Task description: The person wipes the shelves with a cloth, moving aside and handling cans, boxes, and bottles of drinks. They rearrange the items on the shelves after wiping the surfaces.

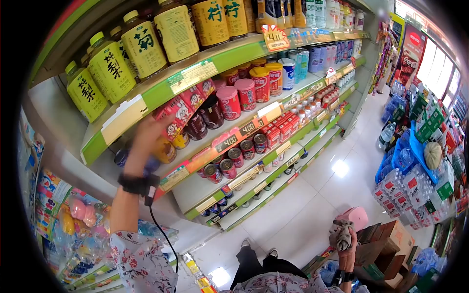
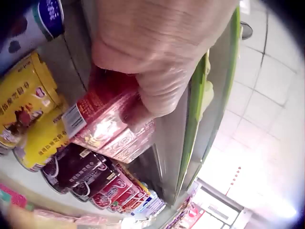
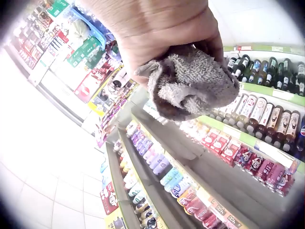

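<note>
My left hand reaches in at the left end of the shelf unit, blurred in the head view. In the left wrist view its thumb and fingers grip a shrink-wrapped pack of red drink cartons, held tilted above a row of cans. Yellow cans and dark cans stand beside and below the pack. Down at my right side, my right hand holds a crumpled grey cloth. The cloth bunches out below the fingers, hiding part of them.
Yellow-labelled bottles line the shelf above the left hand. Pink-lidded red tins stand along the same shelf as the cans. On the floor to the right are cardboard boxes, wrapped water bottles and a pink object.
</note>
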Tool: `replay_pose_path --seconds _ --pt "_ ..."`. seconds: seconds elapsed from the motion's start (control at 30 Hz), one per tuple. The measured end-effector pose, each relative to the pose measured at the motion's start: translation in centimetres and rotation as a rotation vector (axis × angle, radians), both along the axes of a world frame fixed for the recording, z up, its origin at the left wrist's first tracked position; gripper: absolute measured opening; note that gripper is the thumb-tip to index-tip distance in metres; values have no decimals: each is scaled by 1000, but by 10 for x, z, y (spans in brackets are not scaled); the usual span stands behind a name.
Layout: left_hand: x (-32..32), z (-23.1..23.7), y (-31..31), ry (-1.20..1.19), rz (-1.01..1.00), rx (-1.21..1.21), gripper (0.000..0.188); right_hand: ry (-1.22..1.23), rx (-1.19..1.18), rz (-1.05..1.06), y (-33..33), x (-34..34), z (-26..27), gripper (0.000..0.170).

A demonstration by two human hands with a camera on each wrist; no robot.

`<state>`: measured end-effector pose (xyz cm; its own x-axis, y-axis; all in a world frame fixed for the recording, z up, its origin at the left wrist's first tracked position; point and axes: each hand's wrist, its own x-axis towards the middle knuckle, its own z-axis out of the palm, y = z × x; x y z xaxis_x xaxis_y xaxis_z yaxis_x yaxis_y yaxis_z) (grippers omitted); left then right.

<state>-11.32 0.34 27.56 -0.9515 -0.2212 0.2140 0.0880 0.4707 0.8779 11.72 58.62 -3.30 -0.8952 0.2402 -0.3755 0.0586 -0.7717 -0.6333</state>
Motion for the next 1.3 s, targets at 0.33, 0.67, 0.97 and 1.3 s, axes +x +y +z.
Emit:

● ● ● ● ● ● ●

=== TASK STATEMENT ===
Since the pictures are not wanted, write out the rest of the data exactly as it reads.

=== RESPONSE TO THIS EXERCISE ===
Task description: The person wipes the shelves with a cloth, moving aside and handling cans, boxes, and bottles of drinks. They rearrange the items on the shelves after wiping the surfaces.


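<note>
My left hand reaches in at the left end of the shelf unit, blurred in the head view. In the left wrist view its thumb and fingers grip a shrink-wrapped pack of red drink cartons, held tilted above a row of cans. Yellow cans and dark cans stand beside and below the pack. Down at my right side, my right hand holds a crumpled grey cloth. The cloth bunches out below the fingers, hiding part of them.
Yellow-labelled bottles line the shelf above the left hand. Pink-lidded red tins stand along the same shelf as the cans. On the floor to the right are cardboard boxes, wrapped water bottles and a pink object.
</note>
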Tool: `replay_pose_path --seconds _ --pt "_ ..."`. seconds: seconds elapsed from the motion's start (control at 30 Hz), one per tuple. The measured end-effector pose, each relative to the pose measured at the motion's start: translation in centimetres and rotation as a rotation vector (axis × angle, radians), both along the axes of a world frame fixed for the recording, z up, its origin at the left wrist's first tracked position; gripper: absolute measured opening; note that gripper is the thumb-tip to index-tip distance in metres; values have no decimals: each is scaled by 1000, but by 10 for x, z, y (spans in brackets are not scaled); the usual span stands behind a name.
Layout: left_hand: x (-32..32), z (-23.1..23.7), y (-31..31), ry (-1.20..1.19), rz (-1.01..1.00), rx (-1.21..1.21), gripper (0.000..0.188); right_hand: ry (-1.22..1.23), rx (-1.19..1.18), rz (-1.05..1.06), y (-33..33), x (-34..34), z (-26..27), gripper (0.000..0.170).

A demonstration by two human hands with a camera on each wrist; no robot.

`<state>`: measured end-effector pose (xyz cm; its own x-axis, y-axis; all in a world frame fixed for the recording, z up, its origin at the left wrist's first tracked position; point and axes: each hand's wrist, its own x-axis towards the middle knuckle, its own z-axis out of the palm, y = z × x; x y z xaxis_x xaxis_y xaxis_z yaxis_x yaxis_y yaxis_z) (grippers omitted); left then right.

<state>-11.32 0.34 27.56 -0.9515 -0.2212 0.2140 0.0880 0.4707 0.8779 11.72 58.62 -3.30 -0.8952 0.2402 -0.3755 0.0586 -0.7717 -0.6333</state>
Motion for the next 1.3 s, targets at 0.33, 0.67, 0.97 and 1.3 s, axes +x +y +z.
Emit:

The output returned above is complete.